Romper una lanza por los afectados
Un criterio común a los investigadores de la serie de The Lancet es tratar a los adictos como enfermos, no como delincuentes. Las personas afectadas por la dependencia de narcóticos son, antes que adictos, justamente eso: personas. Así quieren ser vistas (“Somos humanos; somos padres, buenos y malos, como todos; no somos demonios: amamos, somos creativos, tenemos faltas como otros”, le dice un francés sexagenario a una investigadora) y como tales desean ser tratadas, dato imprescindible para cualquier estrategia que persiga su rehabilitación social y, principalmente, que les preserve la vida.
Das y Horton subrayan que la comunidad médica debe romper una lanza por los derechos de esas personas, de modo que reciban los cuidados pertinentes y se evite causarles daño, para que puedan dar el necesario salto positivo en sus vidas. “Es el momento –dicen– de que se reconozca la humanidad de quienes consumen drogas, de ofrecerles solidaridad y protección frente a los peores excesos de las políticas populistas”, y de que los gobiernos renuncien a medidas como el encarcelamiento de los adictos y la militarización de las regulaciones antinarcóticos.
Un enfoque más constructivo es emplear agonistas como la metadona o la buprenorfina, opioides sintéticos de potencia algo mayor que la morfina y de menor efecto euforizante.

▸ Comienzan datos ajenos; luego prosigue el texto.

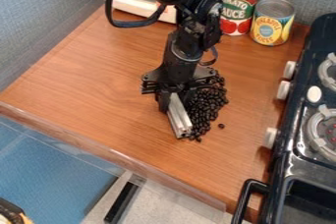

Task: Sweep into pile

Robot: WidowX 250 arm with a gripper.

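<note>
My gripper (172, 101) hangs over the middle of the wooden counter (85, 78), shut on a light grey metal bar (179, 116). The bar slants down toward the counter's front edge, its lower end close to the surface. Dark beans (209, 102) lie in an elongated heap along the right side of the bar and gripper, with some around the bar's lower end. One loose bean (221, 126) sits apart, just right of the heap. The arm covers part of the heap's upper left side.
Two cans, a tomato one (238, 7) and a pineapple one (271, 22), stand at the back right. A white toy appliance (125, 3) is at the back left. A black stove (295, 134) with knobs borders the right side.
</note>
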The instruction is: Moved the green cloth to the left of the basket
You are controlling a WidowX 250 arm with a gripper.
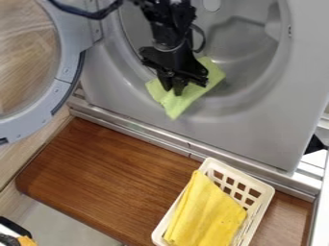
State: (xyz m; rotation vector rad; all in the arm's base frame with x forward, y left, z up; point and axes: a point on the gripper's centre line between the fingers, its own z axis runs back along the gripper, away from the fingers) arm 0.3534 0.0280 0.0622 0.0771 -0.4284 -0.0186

La terapia, denominada OAT (de Opioid Agonist Treatment), posee una eficacia reconocida por la Organización Mundial de la Salud.
Según explica la Dra. Degenhardt en otro artículo de la serie (“Strategies to reduce drug-relates harm”), el uso de estas sustancias es altamente efectivo en la reducción de la mortalidad y de sus causas (las sobredosis, el VIH, la hepatitis C, el suicidio, etc.), al tiempo que, indirectamente, incide en la disminución de delitos como los robos.
“Modelos matemáticos sugieren que haber incrementado el uso de los OAT –incluyendo entre los beneficiarios a los reclusos adictos– pudo hacer disminuir un 7,7% las muertes en Kentucky, un 10,7% en Kiev y un 25,9% en Teherán, en un período de 20 años, en comparación con los sitios donde no se aplicaron. Los mayores efectos se registraron en Teherán y en Kiev, debido a la reducción de la mortalidad por VIH, dada la alta prevalencia del virus entre quienes se inyectan drogas en esos sitios”, aseguró la experta.